The data must be given again in full, with no line altered.

*The data:*
::::

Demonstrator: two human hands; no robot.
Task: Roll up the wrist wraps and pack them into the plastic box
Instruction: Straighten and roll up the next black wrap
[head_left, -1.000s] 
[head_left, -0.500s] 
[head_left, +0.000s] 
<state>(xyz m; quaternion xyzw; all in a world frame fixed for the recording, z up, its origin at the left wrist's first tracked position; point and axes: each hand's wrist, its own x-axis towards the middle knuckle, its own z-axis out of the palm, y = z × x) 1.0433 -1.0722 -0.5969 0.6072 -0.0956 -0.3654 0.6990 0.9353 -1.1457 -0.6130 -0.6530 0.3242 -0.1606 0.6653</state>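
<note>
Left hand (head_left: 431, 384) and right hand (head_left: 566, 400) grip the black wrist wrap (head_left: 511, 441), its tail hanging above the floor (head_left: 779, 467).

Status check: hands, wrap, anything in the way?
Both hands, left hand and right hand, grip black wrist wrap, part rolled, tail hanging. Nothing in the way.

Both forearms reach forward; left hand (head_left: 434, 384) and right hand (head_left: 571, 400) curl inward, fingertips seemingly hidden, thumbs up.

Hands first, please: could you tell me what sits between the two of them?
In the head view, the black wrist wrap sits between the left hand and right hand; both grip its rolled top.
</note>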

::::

*Task result:*
Demonstrator: two human hands; no robot.
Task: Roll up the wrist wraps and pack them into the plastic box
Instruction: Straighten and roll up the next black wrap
[head_left, -1.000s] 
[head_left, -0.500s] 
[head_left, +0.000s] 
<state>(xyz m; quaternion xyzw; all in a world frame fixed for the recording, z up, its origin at the left wrist's first tracked position; point and axes: each hand's wrist, its own x-axis towards the middle knuckle, its own z-axis out of the palm, y = z × x) 1.0433 -1.0722 -0.5969 0.6072 -0.0956 -0.3654 0.6990 0.9353 -1.1457 -0.6130 -0.6530 0.3242 -0.1606 0.6653</state>
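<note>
Left hand (head_left: 431, 384) and right hand (head_left: 566, 400) grip the black wrist wrap (head_left: 511, 441), its tail hanging above the floor (head_left: 779, 467).

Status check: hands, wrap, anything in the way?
Both hands, left hand and right hand, grip black wrist wrap, part rolled, tail hanging. Nothing in the way.

Both forearms reach forward; left hand (head_left: 434, 384) and right hand (head_left: 571, 400) curl inward, fingertips seemingly hidden, thumbs up.

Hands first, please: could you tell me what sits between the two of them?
In the head view, the black wrist wrap sits between the left hand and right hand; both grip its rolled top.
</note>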

The output contains nothing further.